Należy mieć na uwadze, że obecnie Rosjanie wprowadzają na uzbrojenie nową generację czołgów rodziny T-14 Armata, która ma charakteryzować się znacznie większymi zdolnościami zarówno w zakresie ochrony wnętrza, jak i siły ognia, w stosunku do istniejących pojazdów z uwagi na cechy konstrukcyjne. Pomimo, że wdrożenie 2300 czołgów do 2020 roku jest mało prawdopodobne, nawet mniejsza liczba pojazdów nowego typu, zwłaszcza w połączeniu ze zmodernizowanymi T-72B3 czy T-90A, może stanowić istotne zagrożenie na polu walki.
W dyskusji wynikłej po artykule z Die Welt należy zwrócić uwagę kilka ważnych wniosków. Po pierwsze, względy polityczne nie powinny stawać na przeszkodzie pozyskiwaniu przez najsilniejsze państwa Paktu Północnoatlantyckiego nowoczesnej, konwencjonalnej broni niezbędnej do realizowania obrony własnego terytorium, bądź też obrony kolektywnej w ramach NATO. Po drugie, czołgowa amunicja ppanc. musi być zdolna do rażenia czołowych pancerzy pojazdów potencjalnego przeciwnika wbrew temu, na co wskazywała część komentatorów przy okazji dyskusji o polskiej amunicji podkalibrowej. Omawiana kwestia była analizowana na łamach Defence24.pl.

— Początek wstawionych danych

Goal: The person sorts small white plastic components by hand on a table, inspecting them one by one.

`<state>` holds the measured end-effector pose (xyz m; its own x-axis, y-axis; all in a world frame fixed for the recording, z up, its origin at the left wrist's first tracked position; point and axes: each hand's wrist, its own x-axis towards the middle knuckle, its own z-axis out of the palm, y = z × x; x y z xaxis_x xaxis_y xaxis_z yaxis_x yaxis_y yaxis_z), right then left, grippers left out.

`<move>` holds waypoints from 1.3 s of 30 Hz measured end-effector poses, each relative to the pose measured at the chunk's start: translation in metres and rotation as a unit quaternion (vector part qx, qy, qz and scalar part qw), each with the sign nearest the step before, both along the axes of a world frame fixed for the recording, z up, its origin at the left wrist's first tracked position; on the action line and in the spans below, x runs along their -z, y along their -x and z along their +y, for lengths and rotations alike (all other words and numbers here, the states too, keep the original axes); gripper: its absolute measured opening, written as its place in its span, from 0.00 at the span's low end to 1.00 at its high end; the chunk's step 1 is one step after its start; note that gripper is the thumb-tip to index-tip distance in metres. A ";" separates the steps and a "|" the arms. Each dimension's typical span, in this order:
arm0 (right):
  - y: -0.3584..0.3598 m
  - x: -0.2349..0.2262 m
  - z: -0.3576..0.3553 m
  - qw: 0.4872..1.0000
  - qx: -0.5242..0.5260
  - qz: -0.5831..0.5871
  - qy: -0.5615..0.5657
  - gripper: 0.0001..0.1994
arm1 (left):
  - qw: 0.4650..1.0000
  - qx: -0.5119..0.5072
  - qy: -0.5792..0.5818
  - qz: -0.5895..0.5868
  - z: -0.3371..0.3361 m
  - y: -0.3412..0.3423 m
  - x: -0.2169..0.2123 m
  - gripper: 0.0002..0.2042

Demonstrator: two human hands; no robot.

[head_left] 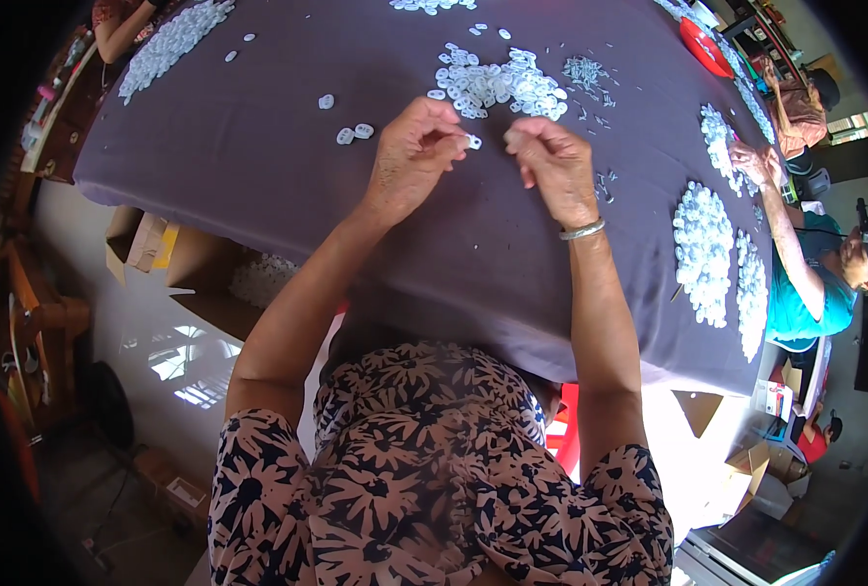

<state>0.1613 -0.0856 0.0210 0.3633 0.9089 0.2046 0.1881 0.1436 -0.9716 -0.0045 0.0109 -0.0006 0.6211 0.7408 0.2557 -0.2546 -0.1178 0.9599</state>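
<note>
Over the dark tablecloth [346, 186], my left hand [419, 156] pinches a small white plastic piece [474, 143] with a hole in its end. A short gap to the right, my right hand [556, 166] has its thumb and fingertips pressed together. Whatever it may hold is too small to make out. Just beyond both hands lies a loose pile of white oval plastic pieces [488, 86]. Small grey metal pins or screws [585, 73] are scattered to the right of that pile. A few single white oval pieces [345, 137] lie left of my left hand.
More piles of white pieces lie at the far left [170, 49] and the right [702, 249]. A red bowl [706, 49] sits at the far right edge. Co-workers sit along the right side, one in a teal shirt [800, 293]. An open cardboard box [209, 259] stands below the table's left edge.
</note>
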 end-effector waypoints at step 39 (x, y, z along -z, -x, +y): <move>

Po trzecie, konieczne jest znaczne zwiększenie finansowania badań i zakupów nowoczesnych, konwencjonalnych systemów uzbrojenia w celu zachowania zdolności do efektywnego prowadzenia działań na współczesnym polu walki. Przykładem jest choćby modernizacja niemieckich Leopardów do standardu 2A7 (która ma według Die Welt umożliwić użycie nowego typu amunicji przeciwpancernej). Projektowane systemy uzbrojenia (jak choćby najnowsze rosyjskie pojazdy bojowe) zdecydowanie przewyższają częściowo zmodyfikowane systemy jeszcze z czasów ZSRR, stanowiące podstawę wyposażenia sił zbrojnych potencjalnego przeciwnika w chwili obecnej.